Search code examples
htmlwhitespaceis-empty

How to detect whether HTML content, when rendered, is blank/whitespace?


Consider code like the following:

<p>&nbsp;</p><!-- comment -->
<span></span><br />
<div><span class="foo"></span></div>

which on a browser would effectively render as a stretch of whitespace.

I'm wondering if, given that or similar markup, there is a straightforward, programmatic way to detect that the end result of this code with whitespace stripped is an empty string.

The implementation here is JavaScript but I'm also interested in a more general (language agnostic) solution as well if one exists.

Note that just stripping out the tags and seeing if any text remains is not a real fix as there are plenty of tags which do end up rendering visible content (e.g. img, hr, etc).


Solution

  • This is the answer I came up with.
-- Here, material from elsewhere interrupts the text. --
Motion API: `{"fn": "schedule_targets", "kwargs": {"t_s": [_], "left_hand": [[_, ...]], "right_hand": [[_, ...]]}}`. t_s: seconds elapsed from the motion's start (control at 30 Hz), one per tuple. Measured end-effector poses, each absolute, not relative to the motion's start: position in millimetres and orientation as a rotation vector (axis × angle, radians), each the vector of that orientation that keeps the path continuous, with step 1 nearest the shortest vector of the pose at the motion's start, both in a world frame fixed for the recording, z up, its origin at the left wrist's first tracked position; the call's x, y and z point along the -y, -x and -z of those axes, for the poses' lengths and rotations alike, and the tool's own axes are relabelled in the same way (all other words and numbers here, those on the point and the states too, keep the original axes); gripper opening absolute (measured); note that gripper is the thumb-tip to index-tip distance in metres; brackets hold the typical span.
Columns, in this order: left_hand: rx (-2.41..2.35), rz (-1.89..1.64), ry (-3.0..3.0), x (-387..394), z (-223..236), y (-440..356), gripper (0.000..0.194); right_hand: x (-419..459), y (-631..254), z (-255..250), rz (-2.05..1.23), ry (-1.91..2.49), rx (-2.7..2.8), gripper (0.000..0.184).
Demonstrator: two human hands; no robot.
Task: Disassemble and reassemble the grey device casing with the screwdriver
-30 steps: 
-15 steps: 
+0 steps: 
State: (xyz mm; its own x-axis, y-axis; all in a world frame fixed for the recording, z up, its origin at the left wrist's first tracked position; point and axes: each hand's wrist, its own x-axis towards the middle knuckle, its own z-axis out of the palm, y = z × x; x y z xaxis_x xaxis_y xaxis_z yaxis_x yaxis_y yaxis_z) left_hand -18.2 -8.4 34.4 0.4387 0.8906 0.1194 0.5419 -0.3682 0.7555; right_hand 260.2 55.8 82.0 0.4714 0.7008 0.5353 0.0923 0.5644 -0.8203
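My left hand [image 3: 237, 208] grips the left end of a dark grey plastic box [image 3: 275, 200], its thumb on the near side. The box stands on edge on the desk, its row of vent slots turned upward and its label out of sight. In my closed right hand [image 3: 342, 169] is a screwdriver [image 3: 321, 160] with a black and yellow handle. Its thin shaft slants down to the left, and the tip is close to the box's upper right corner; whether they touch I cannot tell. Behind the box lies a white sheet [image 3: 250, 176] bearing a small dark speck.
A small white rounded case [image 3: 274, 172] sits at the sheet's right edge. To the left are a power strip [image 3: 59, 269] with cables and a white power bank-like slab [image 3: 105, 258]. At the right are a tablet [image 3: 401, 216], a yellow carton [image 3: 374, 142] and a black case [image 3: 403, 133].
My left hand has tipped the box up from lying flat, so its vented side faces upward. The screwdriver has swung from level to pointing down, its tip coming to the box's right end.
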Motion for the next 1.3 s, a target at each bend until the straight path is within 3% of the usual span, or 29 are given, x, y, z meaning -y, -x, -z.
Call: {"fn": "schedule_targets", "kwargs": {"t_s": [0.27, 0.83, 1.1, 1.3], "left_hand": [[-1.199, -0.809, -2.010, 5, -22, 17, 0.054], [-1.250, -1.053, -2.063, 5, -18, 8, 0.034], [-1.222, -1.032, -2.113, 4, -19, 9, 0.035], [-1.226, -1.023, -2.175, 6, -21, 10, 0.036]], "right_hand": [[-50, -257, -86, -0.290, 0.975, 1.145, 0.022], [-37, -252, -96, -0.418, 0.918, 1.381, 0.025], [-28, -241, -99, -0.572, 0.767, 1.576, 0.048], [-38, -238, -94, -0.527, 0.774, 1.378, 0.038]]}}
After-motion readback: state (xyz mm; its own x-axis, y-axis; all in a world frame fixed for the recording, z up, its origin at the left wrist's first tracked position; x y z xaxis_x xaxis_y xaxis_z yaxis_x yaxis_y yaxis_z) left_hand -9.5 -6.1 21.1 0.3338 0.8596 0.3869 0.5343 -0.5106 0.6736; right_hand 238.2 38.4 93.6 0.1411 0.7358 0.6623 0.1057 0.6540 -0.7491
It uses a whitelist of tags that are assumed to render on the page whether they have content or not — all other tags are assumed to only render if they have actual text content. Once you have that in place, actually the solution is fairly easy — it relies on the fact that the innerText attribute strips out all tags automatically.

    This solution also ignores elements which render based on CSS (e.g. blocks with a background color or where content is set for the :after or :before pseudo-elements) but fortunately this isn't relevant for my use case.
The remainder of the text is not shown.